§ **WHAT THE TASK REQUIRES**:
What you return must be the data below, word for word, without any images.
▶
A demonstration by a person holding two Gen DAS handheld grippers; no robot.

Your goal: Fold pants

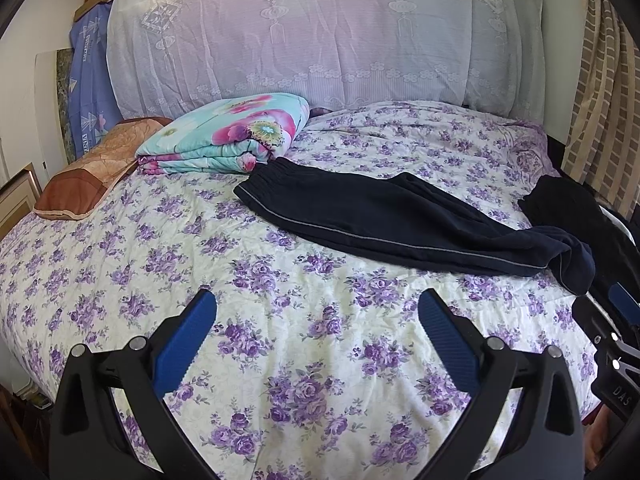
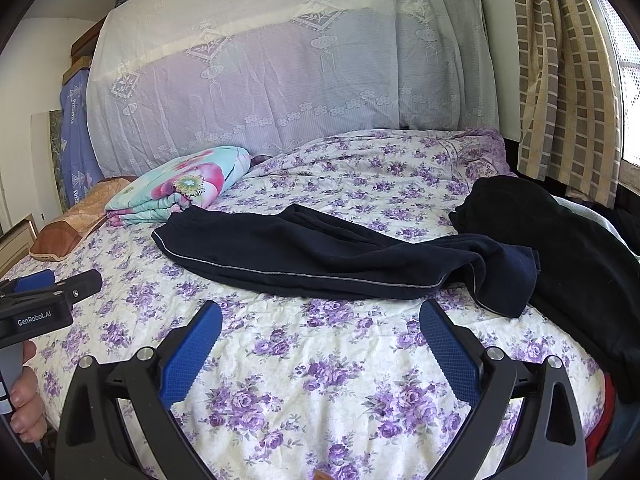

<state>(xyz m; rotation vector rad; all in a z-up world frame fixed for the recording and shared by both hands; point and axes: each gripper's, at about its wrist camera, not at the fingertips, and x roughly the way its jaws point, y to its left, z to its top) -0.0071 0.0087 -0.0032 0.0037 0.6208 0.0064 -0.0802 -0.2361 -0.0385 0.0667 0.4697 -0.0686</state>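
Observation:
Dark navy pants with a thin grey side stripe lie across the flowered bed, waistband at the left by the folded quilt, leg ends rumpled at the right. In the right wrist view the same pants stretch across the middle, cuffs bunched at the right. My left gripper hovers open over bare bedspread, short of the pants. My right gripper is also open, just in front of the pants' lower edge, holding nothing. The left gripper's body shows at the left edge of the right wrist view, held by a hand.
A black garment is heaped at the bed's right side, touching the pants' cuffs. A folded floral quilt and a brown pillow sit at the back left. The draped headboard rises behind; a checked curtain hangs at the right.

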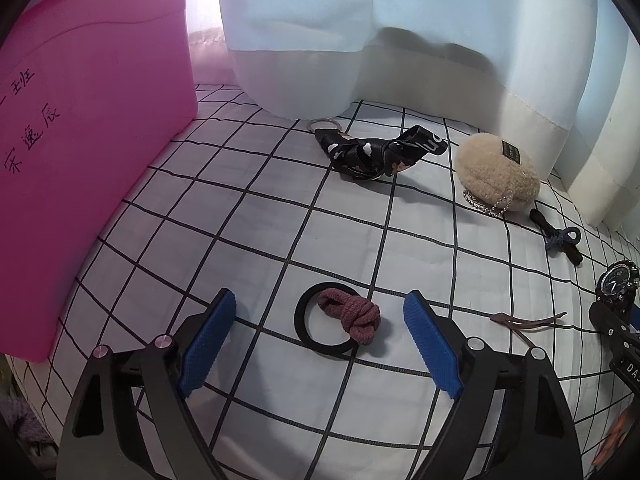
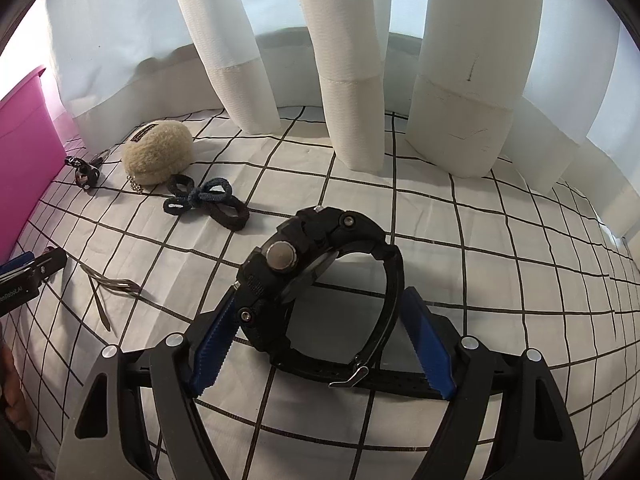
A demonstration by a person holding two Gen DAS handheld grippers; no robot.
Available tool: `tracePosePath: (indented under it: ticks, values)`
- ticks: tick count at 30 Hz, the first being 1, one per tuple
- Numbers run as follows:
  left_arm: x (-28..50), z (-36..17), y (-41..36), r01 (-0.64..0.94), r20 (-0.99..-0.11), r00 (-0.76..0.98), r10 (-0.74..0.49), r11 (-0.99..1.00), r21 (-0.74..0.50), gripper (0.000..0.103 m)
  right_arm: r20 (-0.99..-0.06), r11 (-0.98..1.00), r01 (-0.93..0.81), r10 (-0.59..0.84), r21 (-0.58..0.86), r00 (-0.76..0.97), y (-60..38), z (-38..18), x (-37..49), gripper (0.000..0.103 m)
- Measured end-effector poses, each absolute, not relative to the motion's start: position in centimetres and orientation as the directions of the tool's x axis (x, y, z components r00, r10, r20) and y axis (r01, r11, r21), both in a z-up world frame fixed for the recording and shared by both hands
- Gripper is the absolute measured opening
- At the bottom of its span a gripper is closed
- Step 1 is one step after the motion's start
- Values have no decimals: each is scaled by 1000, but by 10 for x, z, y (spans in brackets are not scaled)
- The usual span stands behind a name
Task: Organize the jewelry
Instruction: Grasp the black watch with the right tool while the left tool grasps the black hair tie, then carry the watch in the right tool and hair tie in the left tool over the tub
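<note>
left wrist view: the left claw (image 1: pixel 320 322) hangs spread over the checked sheet (image 1: pixel 240 216), pads clear on both sides of the hair ties (image 1: pixel 340 318) (a black ring with a knotted maroon one lying across it). nothing is gripped. a pink bin (image 1: pixel 88 168) stands close on the left. further back lie a black strap (image 1: pixel 380 152) on a key ring, a plush pouch (image 1: pixel 498 176) with a ball chain, and a second knot of ties (image 1: pixel 560 238). a brown cord (image 1: pixel 528 320) lies to the right.

right wrist view: the right claw (image 2: pixel 320 344) brackets the watch (image 2: pixel 320 276), which stands on edge on the sheet with its buckle toward the camera. the left pad sits against the case; whether the right pad presses the band cannot be told, so no firm grip is confirmed.

risks: the ties are low and soft. if the left claw clenches too high, the pads will likely pinch sheet or catch only one tie. the watch is rounded and upright; an off-centre squeeze could roll it flat or let it slip out on lifting. the brown cord lies between the two claws and may snag.
</note>
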State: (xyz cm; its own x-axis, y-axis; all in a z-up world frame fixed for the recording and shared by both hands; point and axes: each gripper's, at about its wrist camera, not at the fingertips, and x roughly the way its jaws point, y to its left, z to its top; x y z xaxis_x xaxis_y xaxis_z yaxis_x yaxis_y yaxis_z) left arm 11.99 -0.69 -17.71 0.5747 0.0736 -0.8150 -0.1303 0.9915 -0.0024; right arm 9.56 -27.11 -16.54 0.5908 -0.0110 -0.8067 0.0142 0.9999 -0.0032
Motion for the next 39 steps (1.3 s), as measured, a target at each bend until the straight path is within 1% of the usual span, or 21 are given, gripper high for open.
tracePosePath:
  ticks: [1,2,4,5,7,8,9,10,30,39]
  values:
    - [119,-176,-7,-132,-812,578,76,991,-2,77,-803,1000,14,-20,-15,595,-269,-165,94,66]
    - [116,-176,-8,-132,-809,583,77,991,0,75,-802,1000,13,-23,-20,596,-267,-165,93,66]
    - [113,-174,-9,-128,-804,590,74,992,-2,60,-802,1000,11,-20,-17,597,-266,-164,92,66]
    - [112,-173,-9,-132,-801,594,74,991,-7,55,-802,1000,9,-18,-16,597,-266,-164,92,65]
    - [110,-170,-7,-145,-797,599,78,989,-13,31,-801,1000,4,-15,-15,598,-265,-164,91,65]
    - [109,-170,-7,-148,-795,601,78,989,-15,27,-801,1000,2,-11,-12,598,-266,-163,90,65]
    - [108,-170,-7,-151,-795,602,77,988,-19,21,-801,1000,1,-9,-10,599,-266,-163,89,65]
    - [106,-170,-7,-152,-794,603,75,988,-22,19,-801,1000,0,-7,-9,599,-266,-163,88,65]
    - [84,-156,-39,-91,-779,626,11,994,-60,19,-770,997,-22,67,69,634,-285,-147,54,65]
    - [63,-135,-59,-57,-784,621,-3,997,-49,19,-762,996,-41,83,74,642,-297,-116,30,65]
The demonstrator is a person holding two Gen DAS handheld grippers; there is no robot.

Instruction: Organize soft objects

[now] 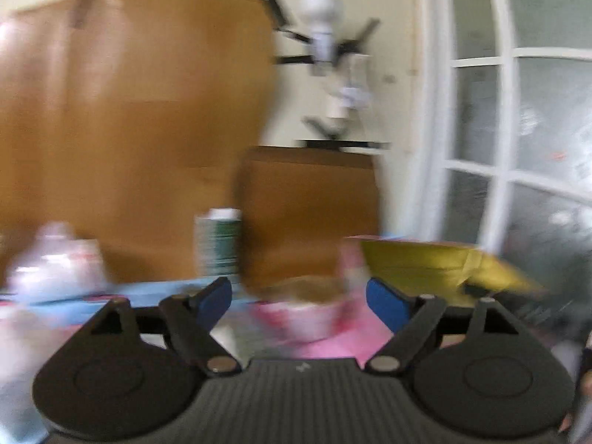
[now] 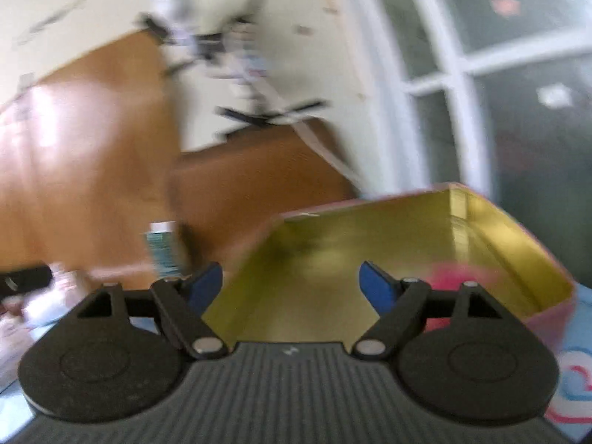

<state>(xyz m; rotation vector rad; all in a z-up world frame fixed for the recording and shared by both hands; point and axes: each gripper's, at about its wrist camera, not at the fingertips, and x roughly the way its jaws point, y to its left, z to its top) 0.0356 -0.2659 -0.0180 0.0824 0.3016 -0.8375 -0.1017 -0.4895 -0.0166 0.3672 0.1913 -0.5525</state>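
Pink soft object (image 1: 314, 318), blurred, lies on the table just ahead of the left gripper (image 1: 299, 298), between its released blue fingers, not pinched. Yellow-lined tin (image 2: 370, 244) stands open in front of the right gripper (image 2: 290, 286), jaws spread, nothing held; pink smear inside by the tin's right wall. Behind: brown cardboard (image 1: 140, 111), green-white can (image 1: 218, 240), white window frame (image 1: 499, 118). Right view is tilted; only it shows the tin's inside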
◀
§ **EXERCISE SOLUTION**:
A demonstration by a person holding two Gen DAS handheld grippers; no robot.

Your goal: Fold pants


<state>(xyz m; rotation vector rad; all in a z-up world frame fixed for the recording and shared by both hands; point and axes: each gripper's, at about its wrist camera, not at the fingertips, and x roughly the way its jaws point, y to its left, z to its top) -0.0071 0.0087 -0.0032 0.0037 0.6208 0.0064 -0.0802 -0.2361 -0.0385 0.0667 0.4697 -0.0686</state>
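Observation:
Dark navy pants with a thin grey side stripe lie across the flowered bed, waistband at the left by the folded quilt, leg ends rumpled at the right. In the right wrist view the same pants stretch across the middle, cuffs bunched at the right. My left gripper hovers open over bare bedspread, short of the pants. My right gripper is also open, just in front of the pants' lower edge, holding nothing. The left gripper's body shows at the left edge of the right wrist view, held by a hand.
A black garment is heaped at the bed's right side, touching the pants' cuffs. A folded floral quilt and a brown pillow sit at the back left. The draped headboard rises behind; a checked curtain hangs at the right.
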
A demonstration by a person holding two Gen DAS handheld grippers; no robot.
Available tool: `tracePosePath: (indented under it: ticks, values)`
- ticks: tick count at 30 Hz, the first being 1, one per tuple
- Numbers run as follows:
  left_arm: x (-28..50), z (-36..17), y (-41..36), r01 (-0.64..0.94), r20 (-0.99..-0.11), r00 (-0.76..0.98), r10 (-0.74..0.49), r11 (-0.99..1.00), r21 (-0.74..0.50), gripper (0.000..0.103 m)
  right_arm: r20 (-0.99..-0.06), r11 (-0.98..1.00), r01 (-0.93..0.81), r10 (-0.59..0.84), r21 (-0.58..0.86), r00 (-0.76..0.97), y (-60..38), z (-38..18), x (-37..49), gripper (0.000..0.103 m)
- Measured end-effector poses, each absolute, not relative to the motion's start: position in centimetres and orientation as the directions of the tool's x axis (x, y, z components r00, r10, r20) and y axis (r01, r11, r21), both in a z-up world frame fixed for the recording and shared by both hands
- Gripper is the absolute measured opening
- At the bottom of its span a gripper is closed
- Step 1 is one step after the motion's start
- Values have no decimals: each is scaled by 1000, but by 10 for x, z, y (spans in brackets are not scaled)
- The usual span stands behind a name
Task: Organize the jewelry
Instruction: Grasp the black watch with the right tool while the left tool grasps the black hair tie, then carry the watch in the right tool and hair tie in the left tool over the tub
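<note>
left wrist view: the left claw (image 1: pixel 320 322) hangs spread over the checked sheet (image 1: pixel 240 216), pads clear on both sides of the hair ties (image 1: pixel 340 318) (a black ring with a knotted maroon one lying across it). nothing is gripped. a pink bin (image 1: pixel 88 168) stands close on the left. further back lie a black strap (image 1: pixel 380 152) on a key ring, a plush pouch (image 1: pixel 498 176) with a ball chain, and a second knot of ties (image 1: pixel 560 238). a brown cord (image 1: pixel 528 320) lies to the right.

right wrist view: the right claw (image 2: pixel 320 344) brackets the watch (image 2: pixel 320 276), which stands on edge on the sheet with its buckle toward the camera. the left pad sits against the case; whether the right pad presses the band cannot be told, so no firm grip is confirmed.

risks: the ties are low and soft. if the left claw clenches too high, the pads will likely pinch sheet or catch only one tie. the watch is rounded and upright; an off-centre squeeze could roll it flat or let it slip out on lifting. the brown cord lies between the two claws and may snag.
</note>
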State: (xyz cm; its own x-axis, y-axis; all in a z-up world frame fixed for the recording and shared by both hands; point and axes: each gripper's, at about its wrist camera, not at the fingertips, and x roughly the way its jaws point, y to its left, z to its top; x y z xaxis_x xaxis_y xaxis_z yaxis_x yaxis_y yaxis_z) left arm 11.99 -0.69 -17.71 0.5747 0.0736 -0.8150 -0.1303 0.9915 -0.0024; right arm 9.56 -27.11 -16.54 0.5908 -0.0110 -0.8067 0.0142 0.9999 -0.0032
Motion for the next 39 steps (1.3 s), as measured, a target at each bend until the straight path is within 1% of the usual span, or 21 are given, gripper high for open.
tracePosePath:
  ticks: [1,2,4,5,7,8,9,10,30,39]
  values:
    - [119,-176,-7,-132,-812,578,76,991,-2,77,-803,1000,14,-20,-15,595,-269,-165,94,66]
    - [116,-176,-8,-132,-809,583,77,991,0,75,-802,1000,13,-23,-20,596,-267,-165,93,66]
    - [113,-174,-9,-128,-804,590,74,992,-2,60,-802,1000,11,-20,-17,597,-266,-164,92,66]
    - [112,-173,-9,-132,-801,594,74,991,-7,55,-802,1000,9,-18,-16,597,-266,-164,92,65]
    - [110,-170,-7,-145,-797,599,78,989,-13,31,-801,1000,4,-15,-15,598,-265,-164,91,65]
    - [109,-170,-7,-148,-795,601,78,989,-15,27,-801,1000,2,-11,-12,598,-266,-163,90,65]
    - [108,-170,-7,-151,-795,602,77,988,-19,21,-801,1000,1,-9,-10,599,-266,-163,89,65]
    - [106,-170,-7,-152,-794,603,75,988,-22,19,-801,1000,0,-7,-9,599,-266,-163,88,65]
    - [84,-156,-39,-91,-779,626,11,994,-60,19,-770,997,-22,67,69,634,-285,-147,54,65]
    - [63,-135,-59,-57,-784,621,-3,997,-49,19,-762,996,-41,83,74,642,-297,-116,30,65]
The demonstrator is a person holding two Gen DAS handheld grippers; there is no robot.

Instruction: Organize soft objects

[now] 
[now] 

<state>(xyz m; rotation vector rad; all in a z-up world frame fixed for the recording and shared by both hands; point and axes: each gripper's, at about its wrist camera, not at the fingertips, and x roughly the way its jaws point, y to its left, z to its top) 0.0356 -0.2659 -0.0180 0.0824 0.3016 -0.8375 -0.1017 -0.4895 -0.0166 0.3672 0.1913 -0.5525</state>
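Pink soft object (image 1: 314, 318), blurred, lies on the table just ahead of the left gripper (image 1: 299, 298), between its released blue fingers, not pinched. Yellow-lined tin (image 2: 370, 244) stands open in front of the right gripper (image 2: 290, 286), jaws spread, nothing held; pink smear inside by the tin's right wall. Behind: brown cardboard (image 1: 140, 111), green-white can (image 1: 218, 240), white window frame (image 1: 499, 118). Right view is tilted; only it shows the tin's inside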

The exercise has no further content.